Apache Hive Tutorial: What is Hive?
Apache Hive is a data warehouse system mounted on top of Hadoop and used to examine structured semi-structured data. Hive abstracts the complexity of Hadoop MapReduce. It gives a mechanism to project structure onto the data and make queries written in HQL (Hive Query Language) related to SQL statements. Inside, these queries or HQL gets changed to map-reduce jobs on the Hive compiler. Hence, you don’t want to bother addressing complex MapReduce programs to prepare your data utilising Hadoop. It is targeted towards users that are satisfied with SQL. Apache Hive helps Data Manipulation Language (DML), Data Definition Language (DDL), and User Defined Functions (UDF).
Challenges at Facebook: Exponential Growth of Data
Before 2008, the company built all the data processing infrastructure on Facebook around a data warehouse based on commercial RDBMS. These foundations were able enough to satisfy the needs of Facebook at that time. As the data began growing very fast, it developed a considerable challenge to handle and process this vast dataset. According to a Facebook study, the data estimated from 15 TB data set in 2007 to a 2 PB data in 2009. Also, various Facebook products include analysing data like Audience Insights, Facebook Lexicon, Facebook Ads, etc. They wanted a scalable and efficient solution to cope with this dilemma and commenced using the Hadoop framework.
Democratizing Hadoop – MapReduce
But, as the data accumulated, the complexity of Map-Reduce codes grew proportionally. So, supporting somebody with a non-programming background to address MapReduce programs grew complex.
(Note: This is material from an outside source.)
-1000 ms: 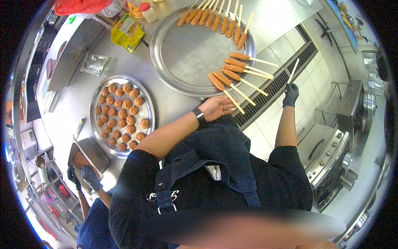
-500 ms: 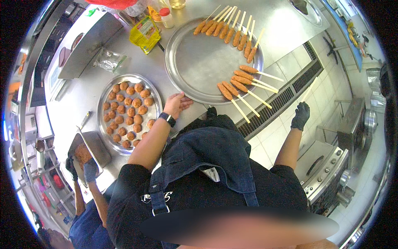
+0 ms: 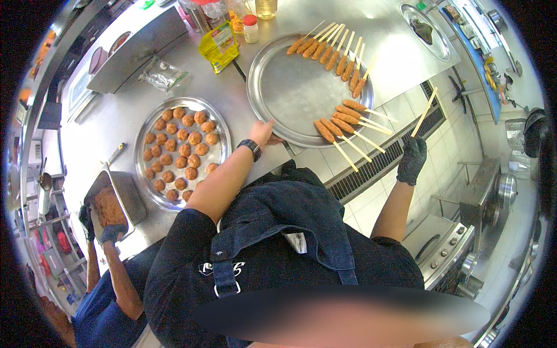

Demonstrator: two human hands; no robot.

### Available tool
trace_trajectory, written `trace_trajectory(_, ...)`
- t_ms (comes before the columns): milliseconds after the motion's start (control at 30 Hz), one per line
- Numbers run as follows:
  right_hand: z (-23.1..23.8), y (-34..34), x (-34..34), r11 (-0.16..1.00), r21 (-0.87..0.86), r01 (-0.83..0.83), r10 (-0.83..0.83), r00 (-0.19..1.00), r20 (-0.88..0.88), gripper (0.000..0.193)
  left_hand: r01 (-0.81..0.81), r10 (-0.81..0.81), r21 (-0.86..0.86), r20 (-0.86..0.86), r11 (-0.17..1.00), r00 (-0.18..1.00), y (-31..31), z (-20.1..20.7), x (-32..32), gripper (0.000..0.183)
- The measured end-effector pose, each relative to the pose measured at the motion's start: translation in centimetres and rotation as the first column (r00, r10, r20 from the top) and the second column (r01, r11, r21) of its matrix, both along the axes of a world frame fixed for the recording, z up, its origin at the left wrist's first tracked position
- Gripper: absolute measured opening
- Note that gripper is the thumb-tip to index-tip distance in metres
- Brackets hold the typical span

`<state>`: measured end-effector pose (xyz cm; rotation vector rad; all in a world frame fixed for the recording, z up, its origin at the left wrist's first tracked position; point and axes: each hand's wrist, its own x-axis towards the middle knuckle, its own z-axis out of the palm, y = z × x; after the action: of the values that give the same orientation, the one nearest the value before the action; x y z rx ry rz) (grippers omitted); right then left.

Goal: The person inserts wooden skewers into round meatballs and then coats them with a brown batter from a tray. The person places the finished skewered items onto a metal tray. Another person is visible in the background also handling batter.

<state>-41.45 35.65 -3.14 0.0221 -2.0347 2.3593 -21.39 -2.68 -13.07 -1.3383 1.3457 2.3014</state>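
My bare left hand [image 3: 262, 134], a dark watch on its wrist, grips the near left rim of a large round metal tray [image 3: 272, 110], thumb on top and the other fingers partly hidden below. On this tray lie several skewers of orange-brown minced meat [image 3: 331, 58], fanned along the far and right sides, sticks pointing outward over the rim. More skewers [image 3: 346, 118] lie at the near right, their sticks reaching past the counter edge. My right hand [image 3: 412, 158], in a black glove, is closed round the lower end of a bare wooden stick [image 3: 425, 110], held upright right of the tray.
A smaller round tray [image 3: 223, 124] of meatballs stands left of my left arm. Beyond it, a co-worker's gloved hands [image 3: 113, 233] are at a metal pan [image 3: 136, 200] of minced meat. A yellow packet [image 3: 219, 47] and red-lidded jar [image 3: 250, 29] stand behind. A stove [image 3: 444, 243] is at right.
My left hand has shifted right along the tray's rim, its thumb now over the edge. My right hand has come nearer the tray, with the stick more upright. The view has shifted a little.
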Motion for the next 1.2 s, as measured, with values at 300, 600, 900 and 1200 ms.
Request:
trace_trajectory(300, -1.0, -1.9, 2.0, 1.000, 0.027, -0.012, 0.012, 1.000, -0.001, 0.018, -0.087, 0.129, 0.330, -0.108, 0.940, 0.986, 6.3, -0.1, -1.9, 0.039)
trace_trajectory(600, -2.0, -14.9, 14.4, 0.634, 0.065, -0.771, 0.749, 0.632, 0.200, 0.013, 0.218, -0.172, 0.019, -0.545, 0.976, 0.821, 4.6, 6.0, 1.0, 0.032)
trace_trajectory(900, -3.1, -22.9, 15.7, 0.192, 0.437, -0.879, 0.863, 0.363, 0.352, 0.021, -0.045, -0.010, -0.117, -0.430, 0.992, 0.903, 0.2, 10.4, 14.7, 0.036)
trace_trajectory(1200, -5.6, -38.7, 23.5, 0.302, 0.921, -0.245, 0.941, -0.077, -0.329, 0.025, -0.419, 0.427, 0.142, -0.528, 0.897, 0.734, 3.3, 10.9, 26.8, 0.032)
Also, for doing easy analysis, one has to compose a hundred lines of MapReduce code. As, engineers and analysts, including Facebook widely used SQL, putting SQL on the top of Hadoop, seemed a rational way to make Hadoop available to users with SQL background.
Hence, the strength of SQL to answer for most of the analytic demands and the scalability of Hadoop provided birth to Apache Hive that enables executing SQL like queries on the data existing in HDFS. Later, the Hive project was open-sourced in August’ 2008 by Facebook and is easily obtainable as Apache Hive today.
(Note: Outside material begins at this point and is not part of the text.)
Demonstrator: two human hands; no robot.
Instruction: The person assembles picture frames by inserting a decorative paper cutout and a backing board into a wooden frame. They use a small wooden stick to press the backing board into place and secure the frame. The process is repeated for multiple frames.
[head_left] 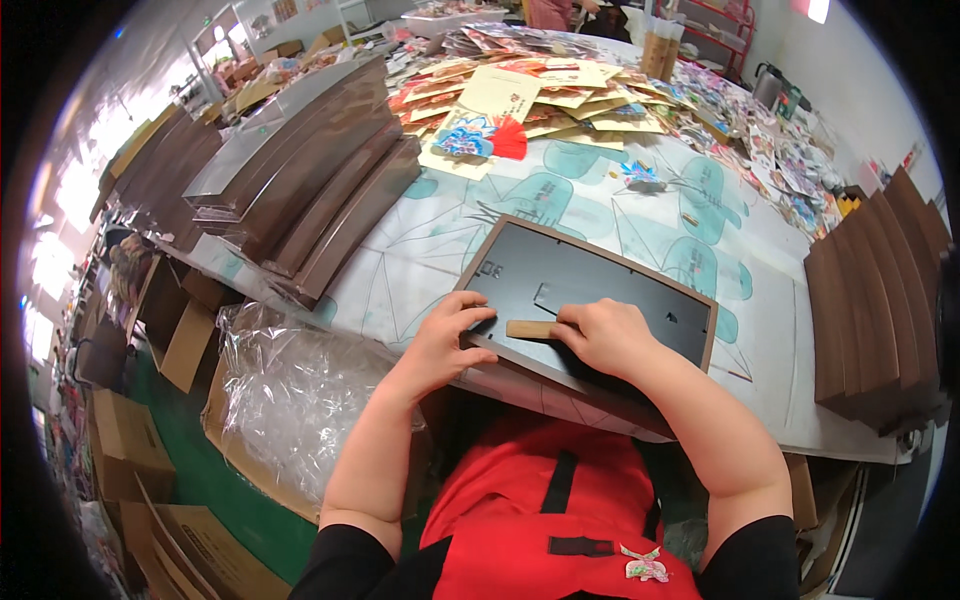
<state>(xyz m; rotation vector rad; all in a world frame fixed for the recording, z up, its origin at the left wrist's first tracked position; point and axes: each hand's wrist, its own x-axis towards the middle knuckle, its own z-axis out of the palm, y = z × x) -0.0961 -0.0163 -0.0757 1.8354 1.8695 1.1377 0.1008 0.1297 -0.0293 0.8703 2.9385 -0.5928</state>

Now, let us look at the characteristics or benefits of a Hive that makes it so famous.
Advantages of Hive
- Helpful for people who aren’t from a programming experience reduces the need to write complex MapReduce program.
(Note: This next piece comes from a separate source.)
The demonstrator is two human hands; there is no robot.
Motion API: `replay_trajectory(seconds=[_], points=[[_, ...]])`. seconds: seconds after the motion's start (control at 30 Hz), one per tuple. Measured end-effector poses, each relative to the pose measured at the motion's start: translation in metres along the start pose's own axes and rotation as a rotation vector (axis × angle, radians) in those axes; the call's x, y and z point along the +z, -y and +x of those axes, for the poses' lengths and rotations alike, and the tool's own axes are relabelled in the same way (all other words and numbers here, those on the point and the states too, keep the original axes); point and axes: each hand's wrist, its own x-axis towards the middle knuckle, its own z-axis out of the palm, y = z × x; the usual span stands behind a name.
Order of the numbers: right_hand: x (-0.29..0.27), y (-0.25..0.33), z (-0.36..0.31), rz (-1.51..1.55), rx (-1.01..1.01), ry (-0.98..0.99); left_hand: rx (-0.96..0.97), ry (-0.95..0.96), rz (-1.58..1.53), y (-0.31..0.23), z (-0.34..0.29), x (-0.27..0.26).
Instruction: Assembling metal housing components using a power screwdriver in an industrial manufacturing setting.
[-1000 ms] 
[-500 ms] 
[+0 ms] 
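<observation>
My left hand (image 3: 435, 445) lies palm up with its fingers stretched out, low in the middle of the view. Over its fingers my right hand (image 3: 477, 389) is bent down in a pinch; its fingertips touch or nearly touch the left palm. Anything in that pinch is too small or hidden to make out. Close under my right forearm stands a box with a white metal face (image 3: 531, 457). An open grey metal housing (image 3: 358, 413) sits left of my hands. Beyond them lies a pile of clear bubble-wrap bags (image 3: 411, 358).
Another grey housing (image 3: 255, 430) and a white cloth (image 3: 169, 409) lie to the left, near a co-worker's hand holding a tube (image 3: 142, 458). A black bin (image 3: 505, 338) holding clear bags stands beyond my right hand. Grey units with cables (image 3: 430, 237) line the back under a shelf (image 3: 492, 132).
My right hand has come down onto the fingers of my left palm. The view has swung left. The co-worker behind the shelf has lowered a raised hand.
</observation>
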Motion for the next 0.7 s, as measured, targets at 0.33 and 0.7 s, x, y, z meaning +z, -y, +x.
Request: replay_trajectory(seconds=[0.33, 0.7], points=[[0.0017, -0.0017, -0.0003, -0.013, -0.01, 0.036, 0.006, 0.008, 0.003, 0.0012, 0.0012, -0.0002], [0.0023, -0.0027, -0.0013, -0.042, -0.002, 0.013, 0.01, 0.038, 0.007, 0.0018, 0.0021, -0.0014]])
- Extensible and scalable to cope with the increasing amount and diversity of data, without altering the system’s performance.
- It is as an effective ETL (Extract, Transform, Load) tool.
- Hive raises any client application written in Java, PHP, Python, C++ or Ruby by showing its Thrift server
- Hive’s metadata data is collected in an RDBMS, and it significantly decreases the time to make semantic checks while querying execution.
NASA Case Study
A weather model is a mathematical description of climate systems based on several factors that affect Earth’s climate. It explains the interaction of many drivers of environment like the ocean, sun, atmosphere, etc., to give penetration into the climate system’s dynamics. It is used to project weather conditions by mimicking the climate changes based on circumstances that influence climate. NASA’s Jet Propulsion Laboratory has produced the Regional Climate Model Evaluation System (RCMES) to investigate and estimate the climate output model against remote sensing data existing in various outside repositories.
The RCMES (Regional Climate Model Evaluation System) has two parts:
RCMED (Regional Climate Model Evaluation Database):
It is a scalable cloud database that stores the remote sensing data and reanalysis data associated with the environment using extractors like Apache OODT extractors, Apache Tika, etc. Ultimately, it changes the data as the data point model, which is of the form (latitude, longitude, time, value, height) and reserves it into My SQL database. The customer can recover the data present in RCMED by making Space/Time inquiries. The classification of such questions is not relevant to us now.
RCMET (Regional Climate Model Evaluation Toolkit):
It enables the user to match the reference data present in the RCMED with the weather model output data fetched from other sources to produce different reviews and evaluations. You can relate to the image given beneath to understand the structure of RCMES.
Deployment of Hive
The below image presents the deployment of the apache hive in RCMES. Following actions were practised by the NASA team while using Apache Hive:
- They established the Hive using Cloudera and Apache Hadoop, as shown in the below image.
- They practised Apache Sqoop to transfer data into the Hive from the MySQL database.